* _Task brief_
When writing out the entries below, keep only the lines from the line with "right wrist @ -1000" to the line with "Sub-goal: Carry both", both included, exactly as they are, and leave the pictures aside.
(Records shown Opens)
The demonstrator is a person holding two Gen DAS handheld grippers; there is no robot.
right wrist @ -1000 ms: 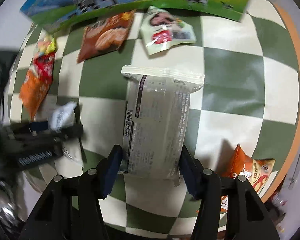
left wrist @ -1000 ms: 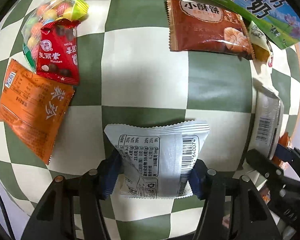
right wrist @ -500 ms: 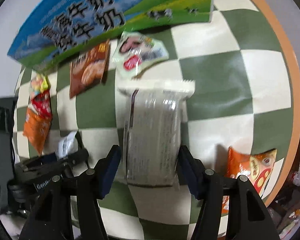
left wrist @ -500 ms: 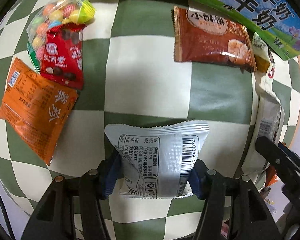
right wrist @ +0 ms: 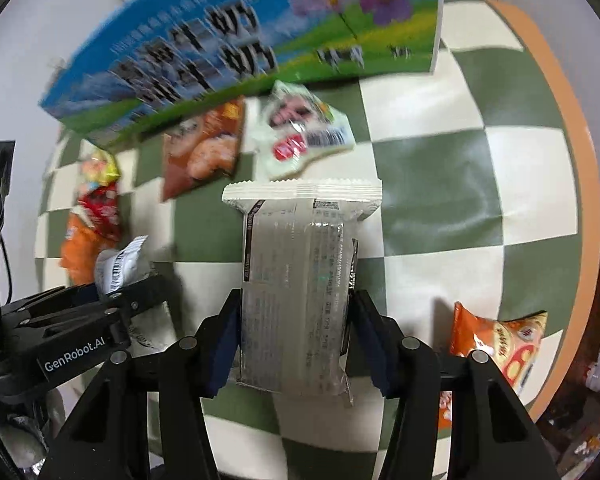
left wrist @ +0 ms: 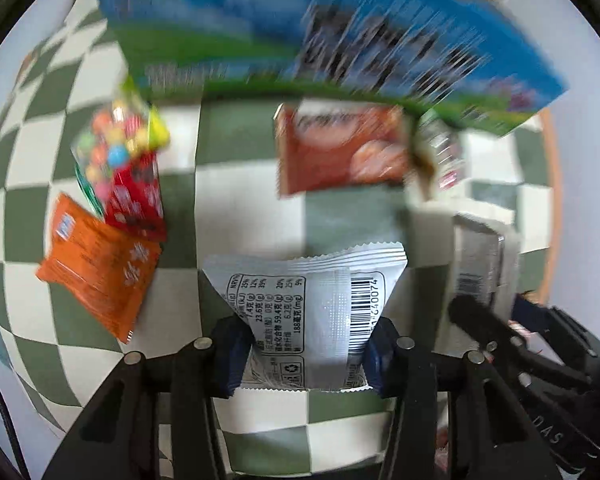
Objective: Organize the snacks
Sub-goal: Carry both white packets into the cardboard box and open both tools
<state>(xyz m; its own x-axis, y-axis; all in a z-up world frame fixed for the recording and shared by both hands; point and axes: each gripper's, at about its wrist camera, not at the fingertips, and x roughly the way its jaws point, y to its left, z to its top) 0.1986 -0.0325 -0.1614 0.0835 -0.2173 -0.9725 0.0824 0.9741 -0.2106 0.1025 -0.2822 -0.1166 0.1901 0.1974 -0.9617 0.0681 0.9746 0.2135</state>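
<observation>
My left gripper (left wrist: 303,354) is shut on a small silver packet (left wrist: 304,300) with a barcode, held clear above the green and white checked cloth (left wrist: 252,200). My right gripper (right wrist: 298,344) holds a long pale packet (right wrist: 300,260) by its lower half. Its jaws are closing and the pads press on both sides of the packet, which hangs above the cloth. In the right wrist view the left gripper (right wrist: 120,286) and its silver packet (right wrist: 118,266) show at the left. The left wrist view is blurred.
A big blue and green milk box (right wrist: 240,48) stands along the back. Below it lie a brown biscuit packet (left wrist: 340,148), a white-green packet (right wrist: 300,132), a candy bag (left wrist: 116,148), a red packet (left wrist: 136,200) and an orange packet (left wrist: 96,264). Another orange packet (right wrist: 500,344) lies by the table's orange rim (right wrist: 580,200).
Both grippers have risen with their packets, so the cloth and the other snacks look smaller and the milk box fills more of the view. The left jaws have squeezed closer on the silver packet.
</observation>
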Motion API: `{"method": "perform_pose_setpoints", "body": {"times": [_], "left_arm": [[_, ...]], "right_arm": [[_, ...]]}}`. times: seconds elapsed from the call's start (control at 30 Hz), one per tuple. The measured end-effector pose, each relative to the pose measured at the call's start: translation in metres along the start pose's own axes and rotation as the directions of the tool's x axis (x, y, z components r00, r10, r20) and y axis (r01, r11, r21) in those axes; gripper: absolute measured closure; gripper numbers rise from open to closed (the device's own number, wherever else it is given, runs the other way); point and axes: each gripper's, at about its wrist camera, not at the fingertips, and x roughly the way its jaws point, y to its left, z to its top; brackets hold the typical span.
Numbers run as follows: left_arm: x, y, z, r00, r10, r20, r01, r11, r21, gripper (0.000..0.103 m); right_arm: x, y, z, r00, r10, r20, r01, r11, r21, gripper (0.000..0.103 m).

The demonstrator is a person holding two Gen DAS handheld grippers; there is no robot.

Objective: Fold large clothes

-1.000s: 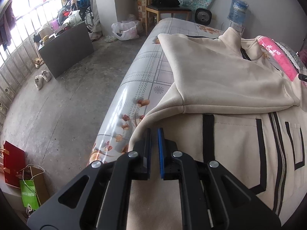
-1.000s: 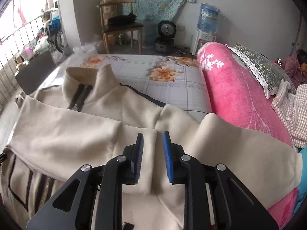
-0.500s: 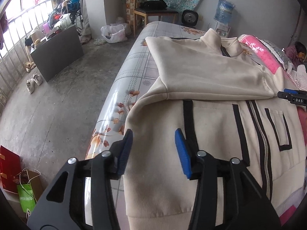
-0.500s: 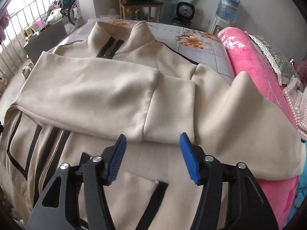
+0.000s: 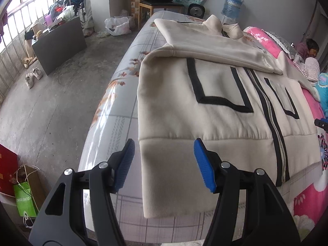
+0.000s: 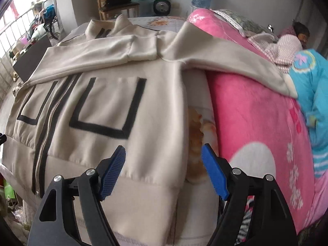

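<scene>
Left wrist view: cream zip jacket [image 5: 221,94] lies front-up on the bed [image 5: 114,110], collar at the far end, waistband hem at the near edge. Both sleeves are folded across the chest, so the body is narrowed for the next fold. Left gripper [image 5: 164,162] hangs over the hem's left corner, jaws spread; they have just been opening. The corner shows between the blue pads [image 5: 202,162] in the view, but nothing is pinched and I cannot tell whether any fabric is touched. Its place over the corner makes sense: a corner grip gives control of the whole hem edge.

Right wrist view: right gripper [image 6: 164,170] sits over the hem's right corner, jaws also wide, also just been opening, nothing held. The frame is slightly blurred. The jacket's right side edge runs beside the rolled pink blanket [image 6: 256,110], and the right sleeve end drapes onto that blanket, probably because the bed is crowded on that side. A person [image 6: 295,41] lies further back on the bed, past the blanket.

Judgement: the grippers mirror each other at the two hem corners, likely set up to grip both and carry the hem toward the collar [image 6: 106,26]. Risk: the draped sleeve end may slip out of the fold.
</scene>
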Motion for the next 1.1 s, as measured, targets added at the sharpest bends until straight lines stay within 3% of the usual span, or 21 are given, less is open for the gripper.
{"method": "perform_pose_setpoints", "body": {"times": [0.2,0.33,0.43,0.53,0.6,0.7,0.93,1.1], "left_arm": [[-0.002,0.003,-0.029,1.0,-0.01,-0.029,0.01,1.0,-0.013,0.052],[-0.007,0.006,-0.039,1.0,-0.001,-0.008,0.001,0.999,-0.035,0.058],[-0.007,0.005,-0.04,1.0,0.017,0.01,-0.016,0.999,-0.048,0.062],[-0.005,0.0,-0.04,0.999,0.045,0.026,-0.044,0.998,-0.039,0.073],[-0.005,-0.004,-0.041,0.997,0.062,0.042,-0.061,0.998,-0.024,0.079],[-0.007,-0.013,-0.041,0.994,0.088,0.062,-0.089,0.996,0.014,0.094],[-0.066,-0.018,-0.035,0.985,0.079,0.152,-0.094,0.99,0.1,0.097],[-0.095,-0.003,-0.047,0.993,0.078,0.088,-0.088,0.99,0.11,0.098]], "right_arm": [[0.004,-0.023,-0.044,0.998,0.027,-0.064,-0.02,0.994,0.108,0.029],[-0.002,-0.016,-0.051,0.998,0.043,-0.043,-0.038,0.994,0.098,0.037],[0.001,-0.007,-0.053,0.999,-0.001,-0.036,0.003,0.998,0.063,0.042],[0.002,0.006,-0.054,0.998,-0.058,-0.033,0.058,0.998,-0.007,0.061],[0.006,0.018,-0.057,0.997,-0.046,-0.056,0.043,0.998,-0.053,0.086],[0.002,0.03,-0.058,0.995,-0.099,-0.028,0.095,0.989,-0.115,0.096],[-0.077,0.028,-0.049,0.994,-0.037,0.099,0.046,0.995,-0.091,0.098],[-0.114,0.029,-0.077,0.998,0.008,0.058,-0.001,0.992,-0.122,0.098]]}}
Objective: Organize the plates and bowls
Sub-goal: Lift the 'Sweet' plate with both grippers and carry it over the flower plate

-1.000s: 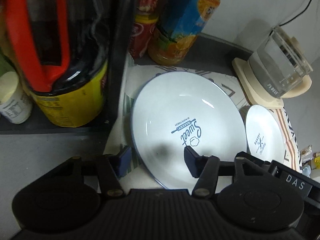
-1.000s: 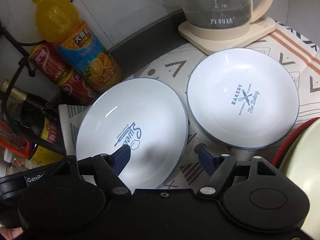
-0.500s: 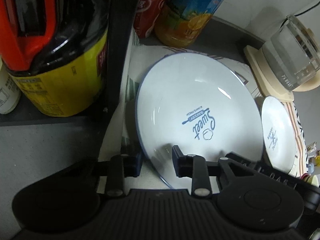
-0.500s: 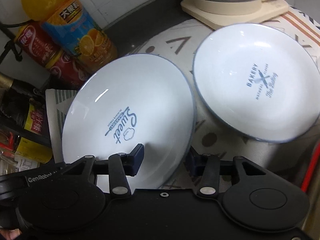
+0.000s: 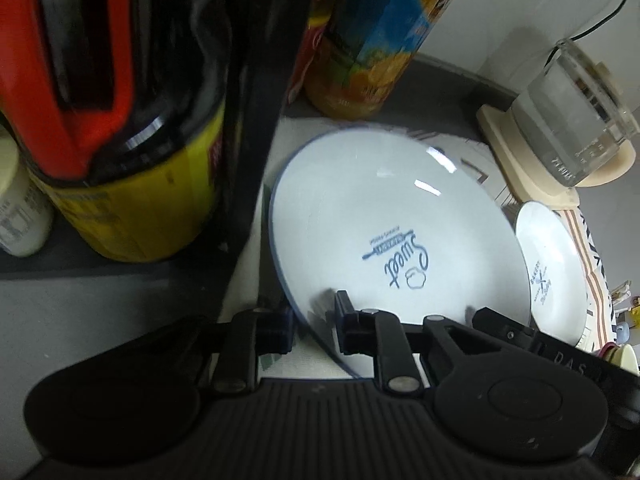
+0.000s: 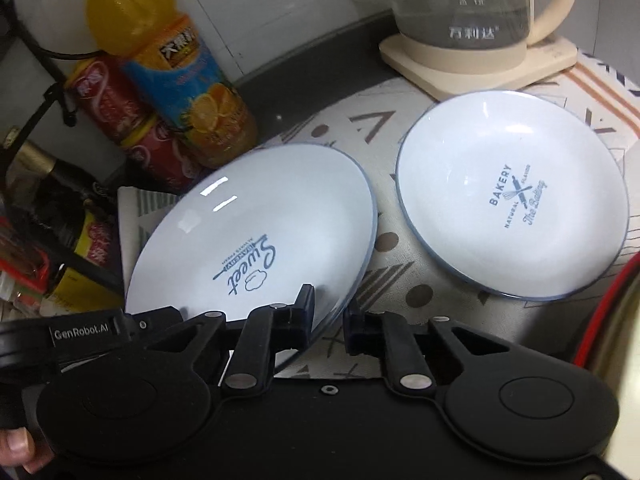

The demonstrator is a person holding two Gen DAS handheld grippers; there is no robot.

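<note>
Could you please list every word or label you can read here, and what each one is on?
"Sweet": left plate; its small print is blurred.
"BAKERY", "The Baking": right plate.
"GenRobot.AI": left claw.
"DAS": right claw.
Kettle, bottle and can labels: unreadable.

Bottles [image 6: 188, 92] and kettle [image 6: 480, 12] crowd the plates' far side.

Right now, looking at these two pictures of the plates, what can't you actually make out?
- Sweet plate: near rim hidden by both grippers, in both views.
- Bakery plate: small, its print unreadable in the left view; partly behind the Sweet plate.
- Kettle: top cut off by the right view's edge.
- Red-rimmed dish: mostly beyond the right view's edge.
- Juice bottle: label blurred in the left view.
</note>
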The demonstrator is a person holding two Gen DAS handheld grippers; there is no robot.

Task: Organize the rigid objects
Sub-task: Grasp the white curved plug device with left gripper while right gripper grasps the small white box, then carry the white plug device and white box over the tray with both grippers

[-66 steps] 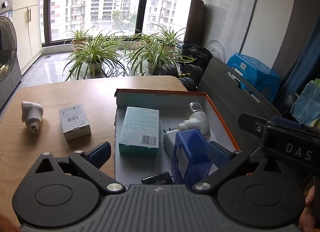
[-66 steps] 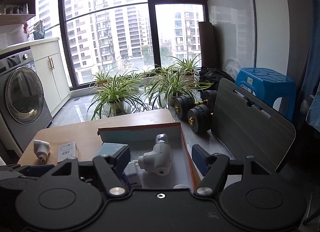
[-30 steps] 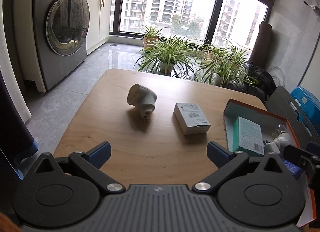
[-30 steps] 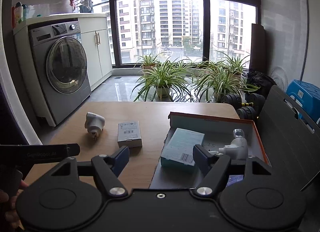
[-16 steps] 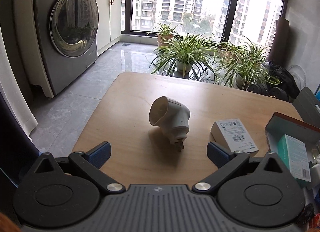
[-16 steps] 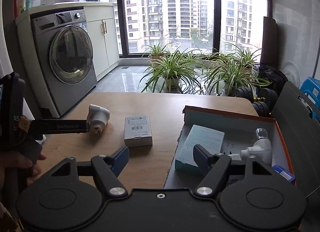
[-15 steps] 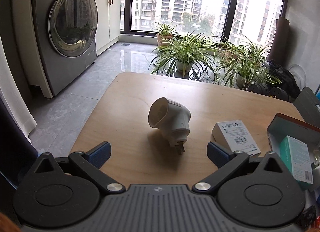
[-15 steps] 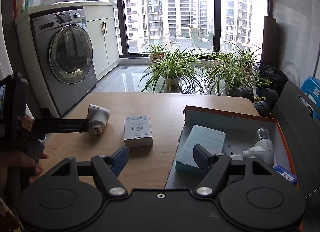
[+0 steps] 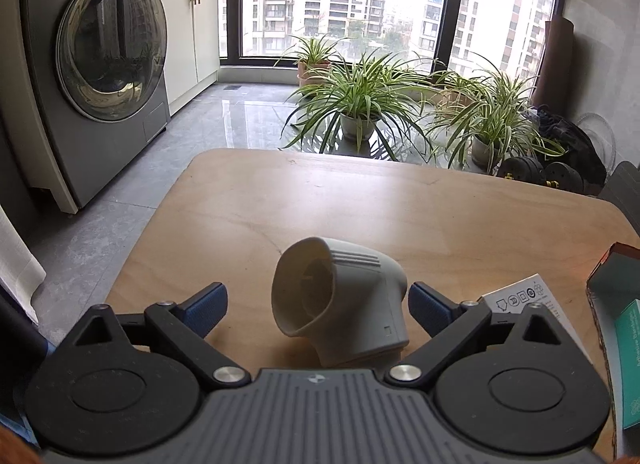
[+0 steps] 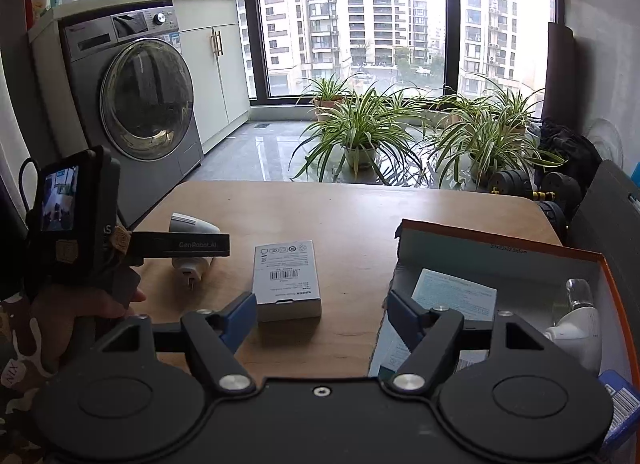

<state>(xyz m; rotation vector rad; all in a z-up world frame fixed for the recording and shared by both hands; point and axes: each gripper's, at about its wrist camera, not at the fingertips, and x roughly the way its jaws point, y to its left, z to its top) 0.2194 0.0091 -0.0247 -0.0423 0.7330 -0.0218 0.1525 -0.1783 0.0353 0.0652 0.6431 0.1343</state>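
Note:
A white plug-in adapter point(image 9: 340, 308) lies on the wooden table point(image 9: 380, 208), between the open fingers of my left gripper point(image 9: 316, 306), which do not touch it. It also shows in the right wrist view point(image 10: 192, 242), partly behind the left gripper point(image 10: 168, 245). A small white box point(image 10: 287, 279) lies right of the adapter; its corner shows in the left wrist view point(image 9: 520, 298). An orange-rimmed open box point(image 10: 504, 252) holds a teal box point(image 10: 456, 292), a white device point(image 10: 576, 324) and a blue item point(image 10: 620, 404). My right gripper point(image 10: 322, 314) is open and empty, above the table's near edge.
A washing machine point(image 10: 140, 116) and white cabinets stand left of the table. Potted plants point(image 10: 360, 124) and dumbbells point(image 10: 536, 188) sit on the floor beyond the far edge. A dark grey panel point(image 10: 608, 216) leans at the right of the box.
My left gripper has swung left from the box and moved in on the adapter, which now sits between its open fingers. My right gripper has turned left and stays open.

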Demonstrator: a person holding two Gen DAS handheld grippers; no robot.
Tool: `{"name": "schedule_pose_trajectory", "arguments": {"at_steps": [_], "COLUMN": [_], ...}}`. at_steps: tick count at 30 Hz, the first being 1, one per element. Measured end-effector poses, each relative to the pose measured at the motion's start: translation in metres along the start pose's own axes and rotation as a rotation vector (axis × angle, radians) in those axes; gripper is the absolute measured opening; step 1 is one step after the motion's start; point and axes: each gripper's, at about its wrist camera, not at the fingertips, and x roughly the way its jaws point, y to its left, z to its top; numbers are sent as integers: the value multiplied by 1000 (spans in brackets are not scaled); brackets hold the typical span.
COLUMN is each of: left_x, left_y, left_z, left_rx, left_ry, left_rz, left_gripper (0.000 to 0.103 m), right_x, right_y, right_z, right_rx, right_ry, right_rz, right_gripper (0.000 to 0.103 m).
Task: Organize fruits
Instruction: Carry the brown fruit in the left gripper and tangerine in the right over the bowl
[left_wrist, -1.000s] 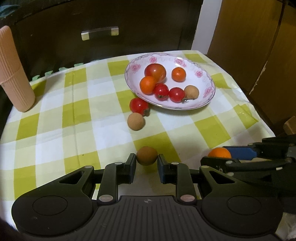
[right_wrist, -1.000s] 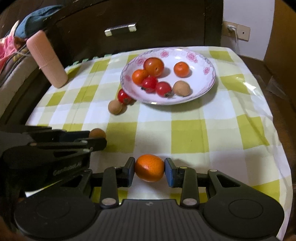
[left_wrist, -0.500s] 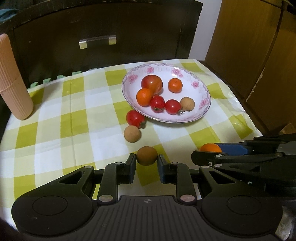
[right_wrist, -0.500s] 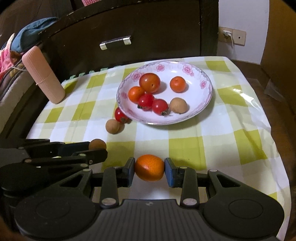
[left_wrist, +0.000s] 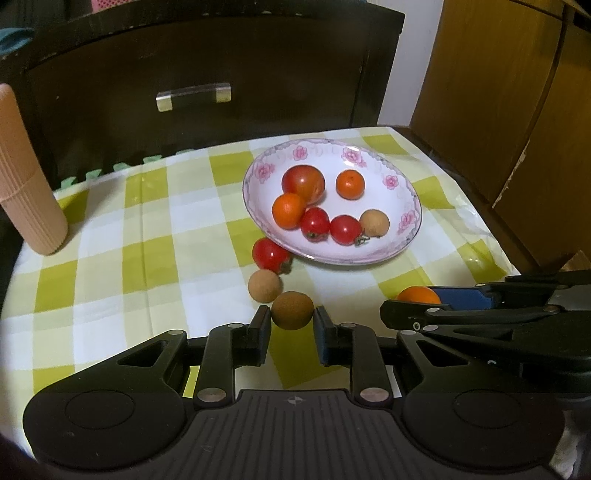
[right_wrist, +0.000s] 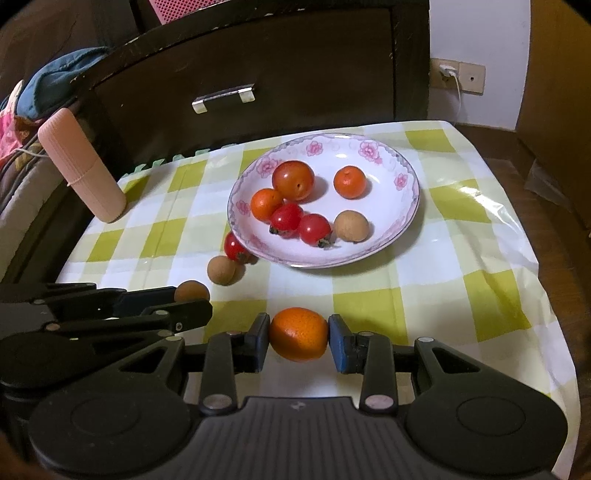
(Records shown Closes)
* _Written solution_
right wrist @ -1000 ms: 
left wrist @ -1000 ms: 
right wrist @ -500 ms: 
left wrist @ -500 ms: 
right wrist @ +0 ms: 
left wrist @ +0 ms: 
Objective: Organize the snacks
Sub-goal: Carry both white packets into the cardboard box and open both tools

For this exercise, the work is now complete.